**What you should do**
Nothing outside the range is wanted. Repeat exactly the lines below from the one with "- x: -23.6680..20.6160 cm" through the one with "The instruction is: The".

Stored items from a collection

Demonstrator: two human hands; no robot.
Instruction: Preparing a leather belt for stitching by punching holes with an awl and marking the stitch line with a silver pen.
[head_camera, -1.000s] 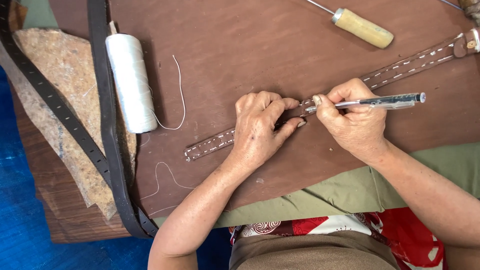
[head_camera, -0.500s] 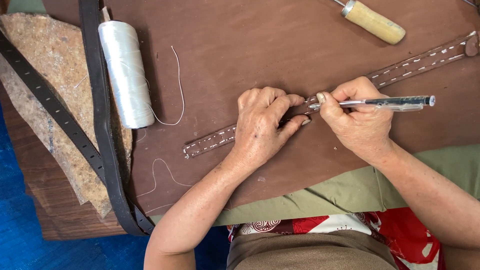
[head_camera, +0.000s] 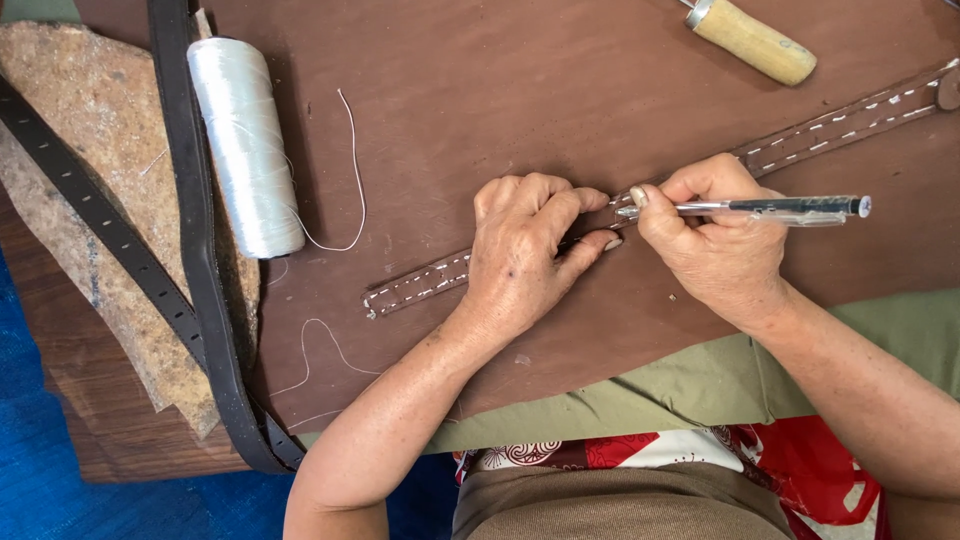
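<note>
A narrow brown leather strap (head_camera: 420, 285) with white stitching lies slantwise on a large brown leather sheet (head_camera: 520, 90). My left hand (head_camera: 525, 255) presses down on the strap's middle, fingers curled over it. Just to its right, my right hand (head_camera: 715, 240) grips a clear pen (head_camera: 770, 208), whose tip meets the strap between the two hands. The strap's far end (head_camera: 860, 115) runs up to the right edge.
A spool of white thread (head_camera: 243, 145) lies at the left with a loose thread end (head_camera: 345, 170). Two dark belts (head_camera: 195, 250) cross a rough stone slab (head_camera: 80, 180). A wooden-handled tool (head_camera: 750, 40) lies at the top right. Green cloth (head_camera: 700, 385) covers my lap.
Both hands stay on the strap with the pen; the view has shifted slightly, so everything sits a little higher and further right in the picture.
</note>
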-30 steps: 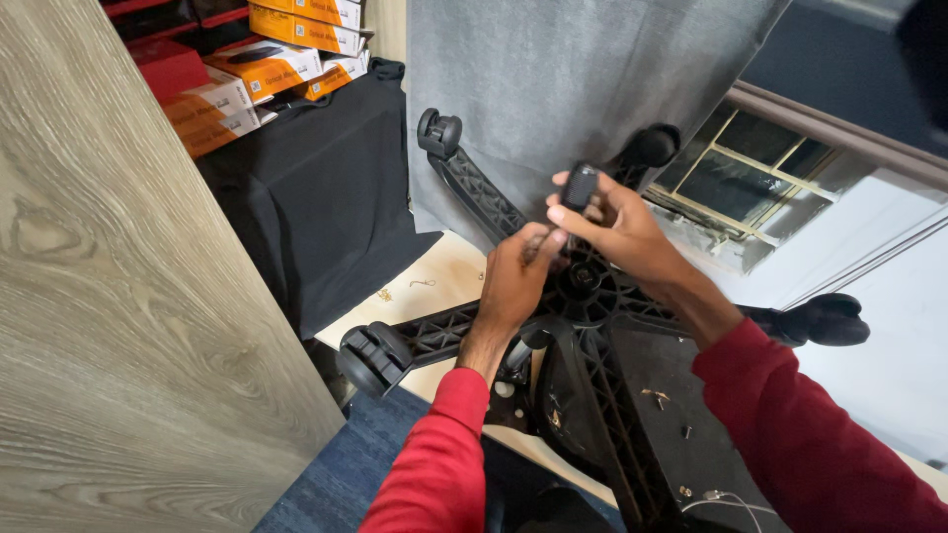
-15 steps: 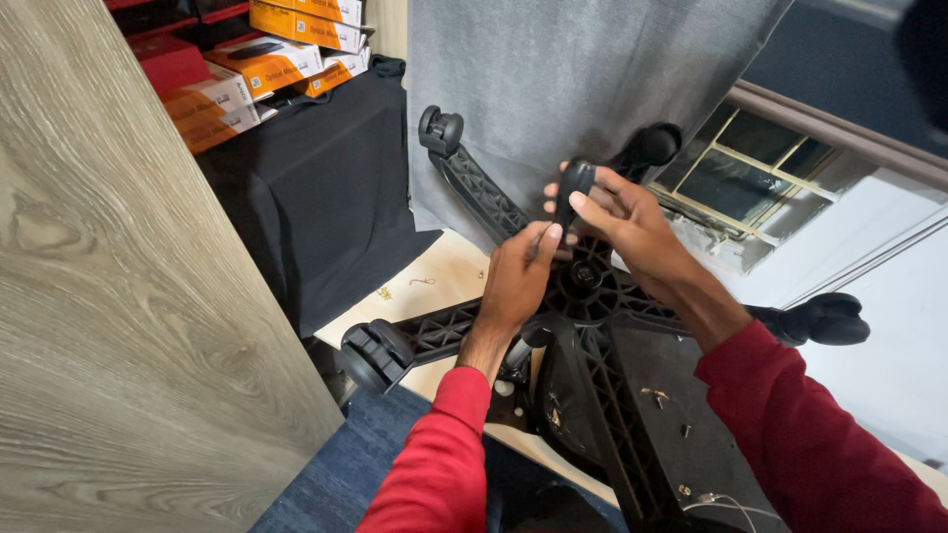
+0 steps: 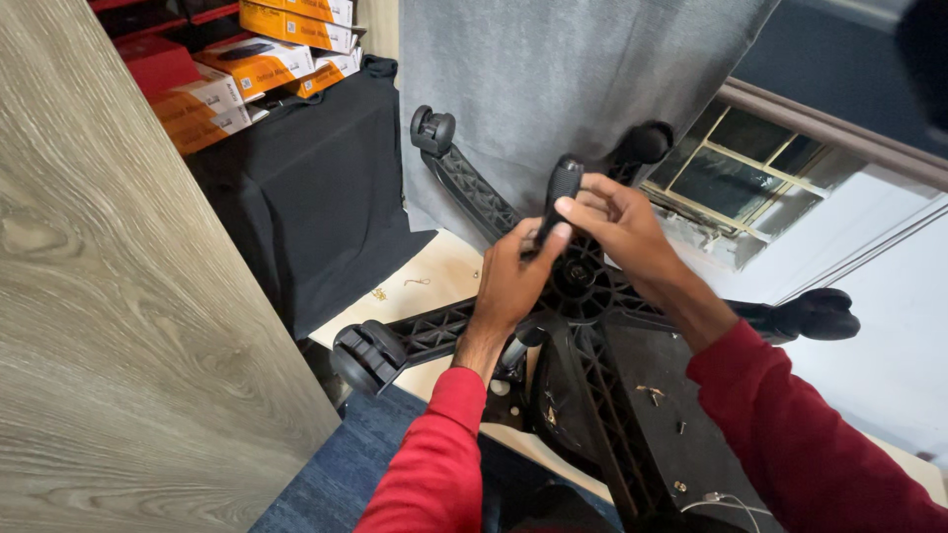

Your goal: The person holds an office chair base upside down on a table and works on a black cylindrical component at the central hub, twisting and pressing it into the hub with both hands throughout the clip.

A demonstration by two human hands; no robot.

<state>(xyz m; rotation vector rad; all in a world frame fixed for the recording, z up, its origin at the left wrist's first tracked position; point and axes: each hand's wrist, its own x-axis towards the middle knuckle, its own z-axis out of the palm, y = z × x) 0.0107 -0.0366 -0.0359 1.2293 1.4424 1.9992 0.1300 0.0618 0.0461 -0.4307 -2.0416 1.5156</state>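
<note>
Right now your left hand and right hand meet at frame centre over the hub of a black five-arm chair base; both grip a small black cylindrical part, upright and slightly tilted, just above the hub; right-hand fingers wrap its upper half, left thumb and fingertips pinch its lower end; both grips clenched on it; red sleeves on both arms; base lies upturned, arms spreading outward; casters on it at upper centre, lower left, far right, and one behind your right hand at upper centre; grey cloth hangs behind; black cloth at left under orange and white boxes in upper left; wood-grain panel fills left side; small screws lie on a dark surface lower right.
</note>
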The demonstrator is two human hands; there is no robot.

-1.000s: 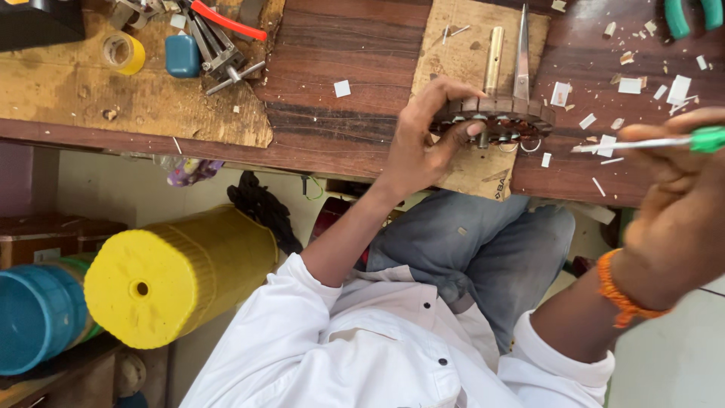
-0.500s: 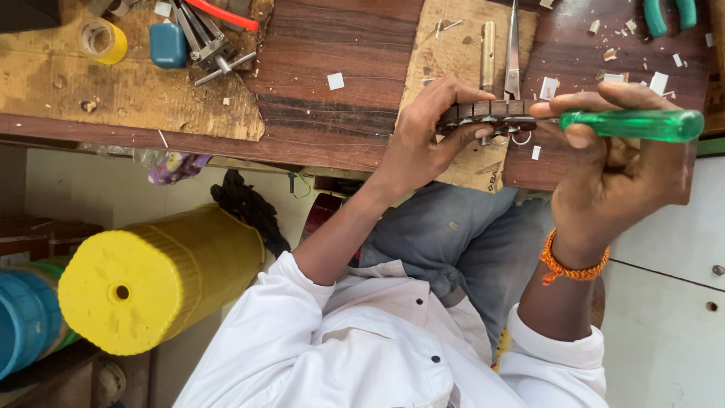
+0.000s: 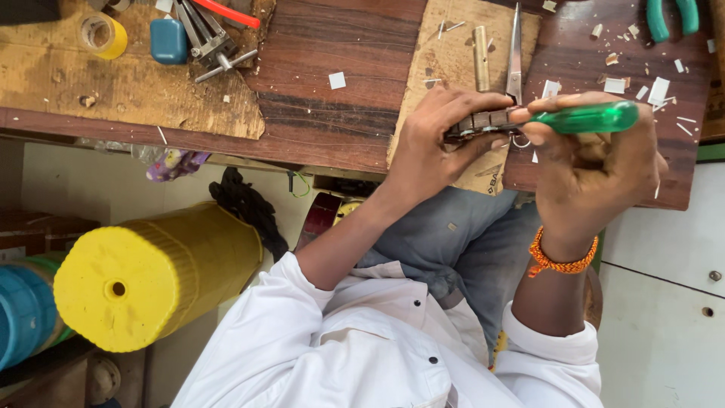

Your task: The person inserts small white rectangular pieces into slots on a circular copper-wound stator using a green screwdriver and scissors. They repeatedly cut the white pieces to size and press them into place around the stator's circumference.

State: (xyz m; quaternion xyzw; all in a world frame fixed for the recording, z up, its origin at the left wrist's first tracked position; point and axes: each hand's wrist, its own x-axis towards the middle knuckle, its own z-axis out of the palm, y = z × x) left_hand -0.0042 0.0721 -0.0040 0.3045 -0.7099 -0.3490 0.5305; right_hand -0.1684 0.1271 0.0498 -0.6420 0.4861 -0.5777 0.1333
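Dark slotted strip pinched in left hand fingers; right hand, at 3 o'clock, grips green-handled screwdriver against it. Fastening appears underway; steady alignment needed.

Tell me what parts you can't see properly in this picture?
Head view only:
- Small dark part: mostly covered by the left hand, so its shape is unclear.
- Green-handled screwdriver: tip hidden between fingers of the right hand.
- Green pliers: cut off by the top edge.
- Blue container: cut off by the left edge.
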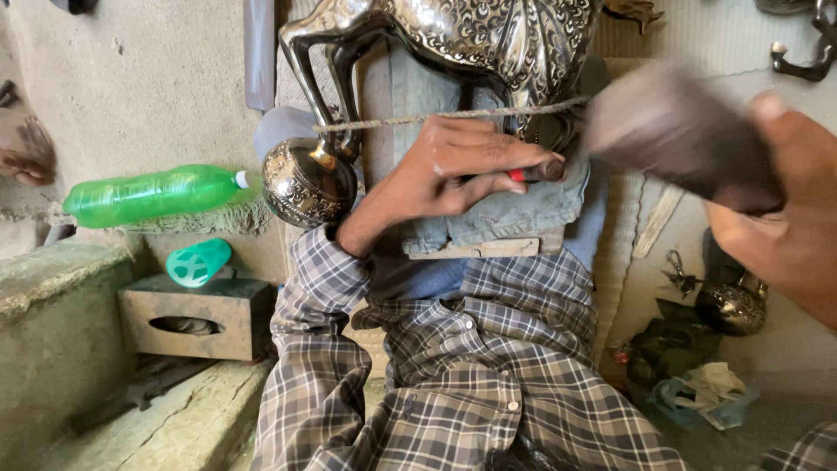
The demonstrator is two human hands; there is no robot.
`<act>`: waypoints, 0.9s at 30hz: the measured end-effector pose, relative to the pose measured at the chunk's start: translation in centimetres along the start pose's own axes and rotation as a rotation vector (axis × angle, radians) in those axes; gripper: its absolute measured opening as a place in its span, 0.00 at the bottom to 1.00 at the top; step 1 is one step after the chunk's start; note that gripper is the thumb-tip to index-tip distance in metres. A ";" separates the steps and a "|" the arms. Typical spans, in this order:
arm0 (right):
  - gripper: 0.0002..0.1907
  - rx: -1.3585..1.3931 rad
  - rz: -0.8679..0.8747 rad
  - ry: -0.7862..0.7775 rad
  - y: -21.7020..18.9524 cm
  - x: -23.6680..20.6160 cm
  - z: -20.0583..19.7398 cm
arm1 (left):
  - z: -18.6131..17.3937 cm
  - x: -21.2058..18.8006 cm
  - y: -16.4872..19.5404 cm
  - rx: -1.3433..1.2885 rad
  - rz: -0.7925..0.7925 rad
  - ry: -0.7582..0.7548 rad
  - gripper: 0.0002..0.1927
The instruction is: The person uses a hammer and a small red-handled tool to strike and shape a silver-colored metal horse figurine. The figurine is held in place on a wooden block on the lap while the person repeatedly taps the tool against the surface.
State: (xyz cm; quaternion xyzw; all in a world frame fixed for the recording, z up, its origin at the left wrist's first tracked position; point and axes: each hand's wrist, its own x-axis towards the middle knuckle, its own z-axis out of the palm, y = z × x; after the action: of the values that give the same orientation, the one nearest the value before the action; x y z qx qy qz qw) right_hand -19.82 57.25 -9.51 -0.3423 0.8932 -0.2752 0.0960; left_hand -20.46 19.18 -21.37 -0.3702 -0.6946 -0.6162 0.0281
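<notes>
An engraved silver metal animal figure stands over my lap, its legs ending at an engraved metal ball. A rough cord runs across it. My left hand rests on folded denim cloth under the figure and pinches a small red-handled tool against the metal. My right hand is raised at the right, gripping a dark wooden mallet, blurred by motion, close to the figure's body.
A green plastic bottle lies at the left above a metal box with a green cup on it. A small engraved metal pot, rags and scraps sit on the floor at right. Concrete ledge at lower left.
</notes>
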 end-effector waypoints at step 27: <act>0.31 -0.167 0.094 -0.104 -0.7 1.6 1.4 | 0.0 0.1 0.3 -0.019 -0.039 -0.044 0.27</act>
State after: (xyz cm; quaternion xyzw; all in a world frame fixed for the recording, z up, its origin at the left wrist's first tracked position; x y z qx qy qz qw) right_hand -20.13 55.20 -10.22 -0.3205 0.9220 -0.1770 0.1261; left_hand -20.33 19.18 -21.07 -0.3701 -0.6962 -0.6151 -0.0027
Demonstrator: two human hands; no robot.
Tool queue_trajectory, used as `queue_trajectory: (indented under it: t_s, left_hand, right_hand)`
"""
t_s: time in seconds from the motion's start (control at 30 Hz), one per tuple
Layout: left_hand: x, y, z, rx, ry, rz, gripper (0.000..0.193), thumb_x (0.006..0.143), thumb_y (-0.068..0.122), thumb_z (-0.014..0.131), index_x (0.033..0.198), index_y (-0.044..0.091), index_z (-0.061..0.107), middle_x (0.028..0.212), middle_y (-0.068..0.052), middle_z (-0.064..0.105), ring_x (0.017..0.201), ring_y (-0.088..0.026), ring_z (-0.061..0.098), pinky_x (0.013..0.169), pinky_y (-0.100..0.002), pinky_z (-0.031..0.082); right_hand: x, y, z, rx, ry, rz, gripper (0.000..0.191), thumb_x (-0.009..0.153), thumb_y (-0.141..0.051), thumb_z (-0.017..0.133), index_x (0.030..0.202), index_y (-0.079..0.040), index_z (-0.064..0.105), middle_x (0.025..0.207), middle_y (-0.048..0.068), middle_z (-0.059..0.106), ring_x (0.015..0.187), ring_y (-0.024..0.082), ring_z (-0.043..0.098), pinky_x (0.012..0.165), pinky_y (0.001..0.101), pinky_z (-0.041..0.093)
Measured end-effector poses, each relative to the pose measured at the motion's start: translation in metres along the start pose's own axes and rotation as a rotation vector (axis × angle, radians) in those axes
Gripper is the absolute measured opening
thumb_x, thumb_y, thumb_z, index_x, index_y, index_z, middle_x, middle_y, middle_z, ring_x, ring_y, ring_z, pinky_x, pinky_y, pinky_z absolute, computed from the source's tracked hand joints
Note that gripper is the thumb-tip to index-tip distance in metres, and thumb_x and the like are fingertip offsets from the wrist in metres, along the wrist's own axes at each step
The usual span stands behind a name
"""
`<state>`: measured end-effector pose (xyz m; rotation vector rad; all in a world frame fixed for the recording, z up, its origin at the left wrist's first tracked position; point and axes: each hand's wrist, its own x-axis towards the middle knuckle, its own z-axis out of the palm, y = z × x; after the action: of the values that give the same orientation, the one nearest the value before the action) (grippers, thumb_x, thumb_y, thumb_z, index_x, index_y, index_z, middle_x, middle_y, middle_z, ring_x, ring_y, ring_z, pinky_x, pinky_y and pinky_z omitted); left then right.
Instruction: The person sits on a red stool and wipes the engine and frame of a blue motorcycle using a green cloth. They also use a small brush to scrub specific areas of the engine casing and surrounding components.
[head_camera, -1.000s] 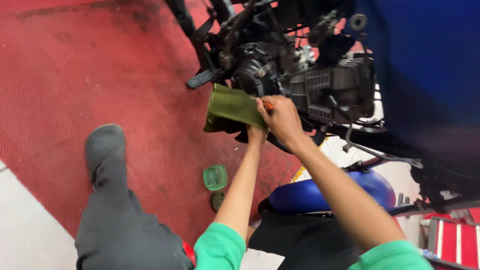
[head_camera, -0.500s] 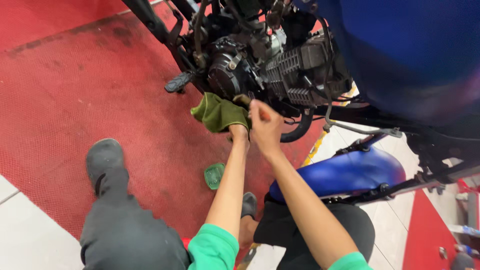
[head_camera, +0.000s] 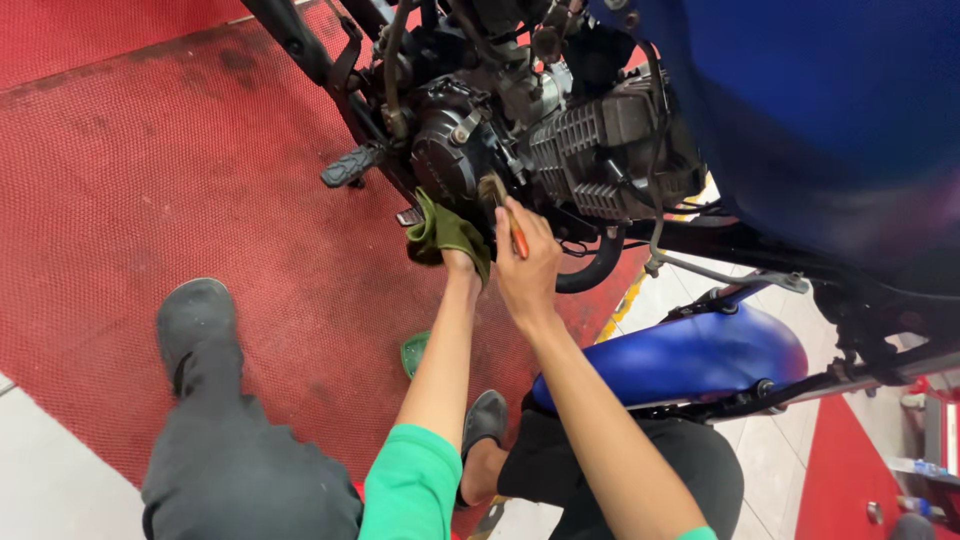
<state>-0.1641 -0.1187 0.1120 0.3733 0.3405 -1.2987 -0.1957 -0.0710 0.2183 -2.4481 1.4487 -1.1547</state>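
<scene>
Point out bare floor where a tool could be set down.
Free: the red mat left of the footpeg, above the grey shoe. Crowded: under the engine, where left hand, green rag and right hand meet.

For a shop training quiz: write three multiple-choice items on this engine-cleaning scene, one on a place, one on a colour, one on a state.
1. Where is the rag?
A. on the floor
B. pressed by the left hand against the engine
C. on the fender

2. What colour is the brush handle?
A. orange
B. white
C. black

3. How is the right hand?
A. open and empty
B. flat on the mat
C. closed on the brush

Key: 1 B, the rag sits bunched under the engine cover; 2 A, orange shows above the fingers; 3 C, fingers wrap the handle, bristles at the engine.
</scene>
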Motion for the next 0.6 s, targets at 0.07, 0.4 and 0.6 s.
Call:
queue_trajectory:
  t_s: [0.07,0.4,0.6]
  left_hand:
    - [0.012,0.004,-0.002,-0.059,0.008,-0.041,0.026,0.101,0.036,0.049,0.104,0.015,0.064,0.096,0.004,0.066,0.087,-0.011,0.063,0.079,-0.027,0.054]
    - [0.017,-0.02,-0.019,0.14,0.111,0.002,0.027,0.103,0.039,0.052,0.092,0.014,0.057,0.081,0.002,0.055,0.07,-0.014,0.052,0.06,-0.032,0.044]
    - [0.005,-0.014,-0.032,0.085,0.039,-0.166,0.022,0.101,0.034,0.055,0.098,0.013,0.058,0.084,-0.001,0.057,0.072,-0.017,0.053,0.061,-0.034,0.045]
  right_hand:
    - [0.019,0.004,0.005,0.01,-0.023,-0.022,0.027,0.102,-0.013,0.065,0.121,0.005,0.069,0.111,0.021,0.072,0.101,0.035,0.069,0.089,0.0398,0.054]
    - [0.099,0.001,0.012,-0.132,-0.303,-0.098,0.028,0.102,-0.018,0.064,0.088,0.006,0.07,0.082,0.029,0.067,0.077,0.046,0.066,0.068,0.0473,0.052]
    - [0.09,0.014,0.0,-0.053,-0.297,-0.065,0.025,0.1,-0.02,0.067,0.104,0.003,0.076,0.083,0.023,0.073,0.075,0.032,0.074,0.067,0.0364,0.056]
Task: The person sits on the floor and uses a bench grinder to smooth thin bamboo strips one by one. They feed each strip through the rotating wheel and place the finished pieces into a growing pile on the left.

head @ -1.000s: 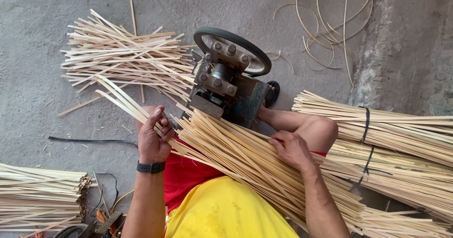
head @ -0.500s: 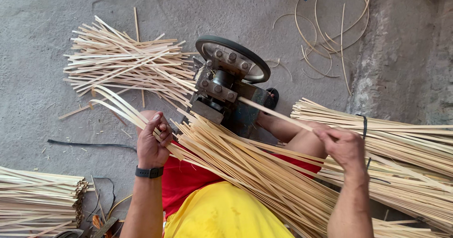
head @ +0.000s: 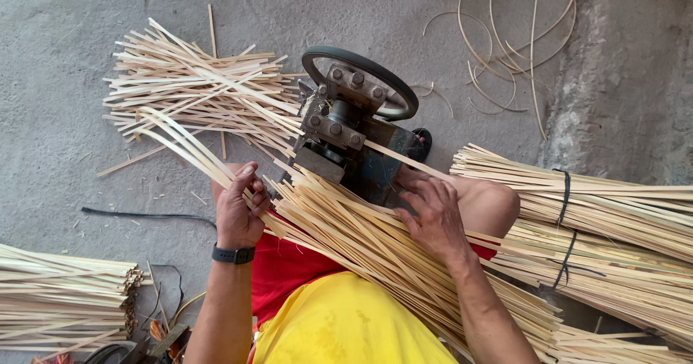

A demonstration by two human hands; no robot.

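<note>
Loose pale bamboo strips [head: 195, 93] are fanned over the rough grey concrete floor [head: 65, 39] on the far left, with tied bundles [head: 613, 220] on the right and a greasy metal splitting machine [head: 346, 129] with a round handwheel in the middle. The left hand [head: 238, 205] has its grip shut around a few thin curved slats [head: 184, 144] right beside the machine. The right hand [head: 433, 216] lies with fingers spread, not gripping, on the flat strips across the lap [head: 361, 241].

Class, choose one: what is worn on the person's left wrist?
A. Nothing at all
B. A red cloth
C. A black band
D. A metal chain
C: a black band wraps the wrist just below the left hand, which grips pale bamboo strips.
</note>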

**Response area**
  - x: -23.6680..20.6160 cm
  - z: -20.0583..19.7398 cm
arm1 (left):
  - z: -18.6131..17.3937 cm
  - x: -21.2058..18.8006 cm
  - y: -16.4872..19.5404 cm
  - rx: -1.3433..1.2885 rad
  - rz: -0.7925..0.7925 rad
  - ry: -0.7582..0.7548 rad
  - gripper: 0.0002..0.1927
The instruction is: The person uses a hammer and a small red-handled tool to strike and shape a silver-colored metal horse figurine. The figurine is held in place on a wooden block on the lap while the person repeatedly taps the tool against the surface.

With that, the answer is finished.